__Aim of the exercise__
Pictures aside, repeat the listing below exactly.

__Given material__
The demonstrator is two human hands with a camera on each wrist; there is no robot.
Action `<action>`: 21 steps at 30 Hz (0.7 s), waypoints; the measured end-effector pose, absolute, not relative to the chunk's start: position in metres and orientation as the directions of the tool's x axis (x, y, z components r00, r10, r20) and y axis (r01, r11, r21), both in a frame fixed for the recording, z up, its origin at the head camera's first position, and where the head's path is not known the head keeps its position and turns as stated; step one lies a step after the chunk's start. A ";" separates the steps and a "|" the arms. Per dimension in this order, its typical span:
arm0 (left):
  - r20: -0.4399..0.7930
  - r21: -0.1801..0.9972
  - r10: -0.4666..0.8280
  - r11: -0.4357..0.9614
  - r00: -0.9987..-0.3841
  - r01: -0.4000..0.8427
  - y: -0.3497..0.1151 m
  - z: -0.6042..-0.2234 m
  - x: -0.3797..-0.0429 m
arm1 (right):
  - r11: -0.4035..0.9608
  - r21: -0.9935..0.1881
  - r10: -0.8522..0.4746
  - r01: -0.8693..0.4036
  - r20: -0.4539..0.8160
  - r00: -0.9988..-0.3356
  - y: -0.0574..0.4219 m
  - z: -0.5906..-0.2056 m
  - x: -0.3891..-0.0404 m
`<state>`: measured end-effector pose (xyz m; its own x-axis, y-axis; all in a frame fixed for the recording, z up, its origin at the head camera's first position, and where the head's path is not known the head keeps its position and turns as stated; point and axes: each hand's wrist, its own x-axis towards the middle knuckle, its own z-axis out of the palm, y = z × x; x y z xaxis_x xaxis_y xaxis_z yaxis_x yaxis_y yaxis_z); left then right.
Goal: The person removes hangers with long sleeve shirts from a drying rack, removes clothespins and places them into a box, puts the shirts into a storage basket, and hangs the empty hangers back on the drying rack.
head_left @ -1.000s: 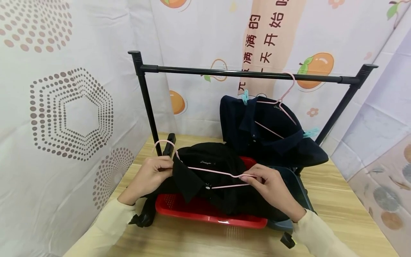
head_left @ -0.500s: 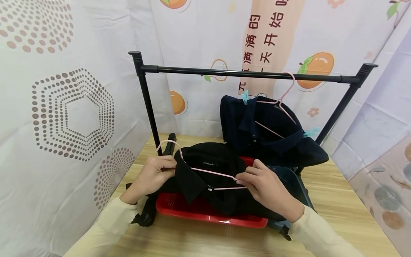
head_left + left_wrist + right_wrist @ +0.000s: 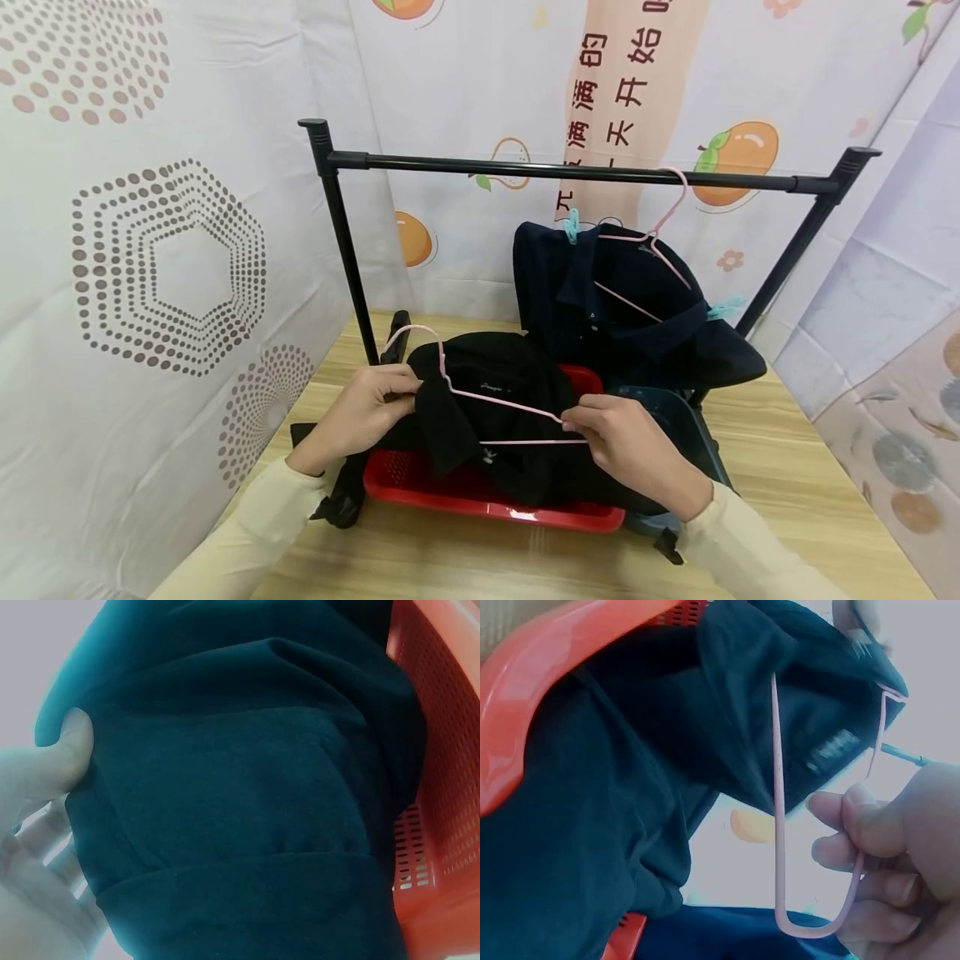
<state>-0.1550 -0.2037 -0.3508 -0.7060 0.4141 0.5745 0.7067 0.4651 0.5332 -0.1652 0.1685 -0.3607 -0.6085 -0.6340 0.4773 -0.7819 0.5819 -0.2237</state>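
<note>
In the head view, a black collared shirt [image 3: 491, 354] lies bunched over a red basket [image 3: 487, 512]. A pink wire hanger [image 3: 510, 404] runs across its neck opening, hook up at the left and far end under the collar. My left hand [image 3: 367, 408] pinches the shirt at the collar's left side; in the left wrist view, the thumb [image 3: 75, 746] lies on the fabric. My right hand [image 3: 630, 437] grips the hanger's right arm. The right wrist view shows that hanger end [image 3: 778, 825] as a rounded loop outside the cloth, with fingers and thumb around the wire.
A black garment rack [image 3: 487, 167] stands behind the basket. From its bar hangs a navy shirt [image 3: 547, 275] on another pink hanger [image 3: 671, 208], with light blue clips [image 3: 572, 227] on it. A dark blue basket [image 3: 701, 433] sits to the right on the wooden table [image 3: 780, 450].
The pink hanger's hook and neck have shifted right, and more of the neck shows beside the collar. My right hand first slid left along the wire, then moved slightly right. My left hand edged right.
</note>
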 end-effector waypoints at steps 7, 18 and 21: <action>0.555 0.526 0.419 0.492 -0.719 0.693 -0.209 -0.352 -0.153 | 0.552 -0.226 -0.606 -0.802 0.552 -0.573 0.188 -0.361 -0.170; 0.532 0.535 0.417 0.509 -0.736 0.675 -0.213 -0.356 -0.152 | 0.515 -0.198 -0.563 -0.834 0.655 -0.504 0.213 -0.358 -0.171; 0.532 0.532 0.421 0.509 -0.734 0.677 -0.214 -0.356 -0.153 | 0.516 -0.209 -0.553 -0.831 0.660 -0.509 0.216 -0.357 -0.171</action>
<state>-0.1531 -0.2144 -0.3559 -0.7343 0.4212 0.5324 0.6772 0.5088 0.5315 -0.1713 0.2161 -0.3574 -0.5089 -0.5525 0.6601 -0.8308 0.5159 -0.2087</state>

__Answer to this problem__
The demonstrator is two human hands with a camera on each wrist; there is no robot.
Action `<action>`: 21 steps at 30 Hz (0.7 s), waypoints; the measured end-effector pose, absolute, not relative to the chunk's start: position in metres and orientation as the directions of the tool's x axis (x, y, z components r00, r10, r20) and y axis (r01, r11, r21), both in a frame fixed for the recording, z up, its origin at the head camera's first position, and where the head's path is not known the head keeps its position and turns as stated; step one lies a step after the chunk's start. A ";" separates the steps and a "|" the arms. Per dimension in this order, its typical span:
arm0 (left):
  - r20: -0.4399..0.7930
  - r21: -0.1801..0.9972
  - r10: -0.4666..0.8280
  - r11: -0.4357..0.9614
  - r00: -0.9987..-0.3841
  - r01: -0.4000..0.8427
  - y: -0.3497..0.1151 m
  - z: -0.6042..-0.2234 m
  - x: -0.3797..-0.0429 m
arm1 (right):
  - r11: -0.4035..0.9608
  - r21: -0.9935..0.1881
  - r10: -0.8522..0.4746
  - r01: -0.8693..0.4036
  - r20: -0.4539..0.8160
  - r00: -0.9988..-0.3356
  - y: -0.0574..0.4219 m
  - z: -0.5906..-0.2056 m
  - x: -0.3891..-0.0404 m
`<state>`: measured end-effector pose (xyz m; its own x-axis, y-axis; all in a frame fixed for the recording, z up, its origin at the head camera's first position, and where the head's path is not known the head keeps its position and turns as stated; point and axes: each hand's wrist, its own x-axis towards the middle knuckle, its own z-axis out of the palm, y = z × x; x y z xaxis_x xaxis_y xaxis_z yaxis_x yaxis_y yaxis_z); left then right.
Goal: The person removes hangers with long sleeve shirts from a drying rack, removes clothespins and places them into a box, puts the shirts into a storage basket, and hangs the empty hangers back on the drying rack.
head_left @ -1.000s: 
head_left @ -0.500s: 
head_left + left_wrist + right_wrist @ +0.000s: 
<state>-0.1550 -0.2037 -0.3508 -0.7060 0.4141 0.5745 0.7067 0.4651 0.5332 -0.1652 0.1685 -0.3607 -0.6085 -0.6340 0.4773 -0.7819 0.5819 -0.2237</state>
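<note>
In the head view, a black collared shirt [image 3: 491, 354] lies bunched over a red basket [image 3: 487, 512]. A pink wire hanger [image 3: 510, 404] runs across its neck opening, hook up at the left and far end under the collar. My left hand [image 3: 367, 408] pinches the shirt at the collar's left side; in the left wrist view, the thumb [image 3: 75, 746] lies on the fabric. My right hand [image 3: 630, 437] grips the hanger's right arm. The right wrist view shows that hanger end [image 3: 778, 825] as a rounded loop outside the cloth, with fingers and thumb around the wire.
A black garment rack [image 3: 487, 167] stands behind the basket. From its bar hangs a navy shirt [image 3: 547, 275] on another pink hanger [image 3: 671, 208], with light blue clips [image 3: 572, 227] on it. A dark blue basket [image 3: 701, 433] sits to the right on the wooden table [image 3: 780, 450].
The pink hanger's hook and neck have shifted right, and more of the neck shows beside the collar. My right hand first slid left along the wire, then moved slightly right. My left hand edged right.
</note>
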 end-effector waypoints at steps 7, 18 and 21: <action>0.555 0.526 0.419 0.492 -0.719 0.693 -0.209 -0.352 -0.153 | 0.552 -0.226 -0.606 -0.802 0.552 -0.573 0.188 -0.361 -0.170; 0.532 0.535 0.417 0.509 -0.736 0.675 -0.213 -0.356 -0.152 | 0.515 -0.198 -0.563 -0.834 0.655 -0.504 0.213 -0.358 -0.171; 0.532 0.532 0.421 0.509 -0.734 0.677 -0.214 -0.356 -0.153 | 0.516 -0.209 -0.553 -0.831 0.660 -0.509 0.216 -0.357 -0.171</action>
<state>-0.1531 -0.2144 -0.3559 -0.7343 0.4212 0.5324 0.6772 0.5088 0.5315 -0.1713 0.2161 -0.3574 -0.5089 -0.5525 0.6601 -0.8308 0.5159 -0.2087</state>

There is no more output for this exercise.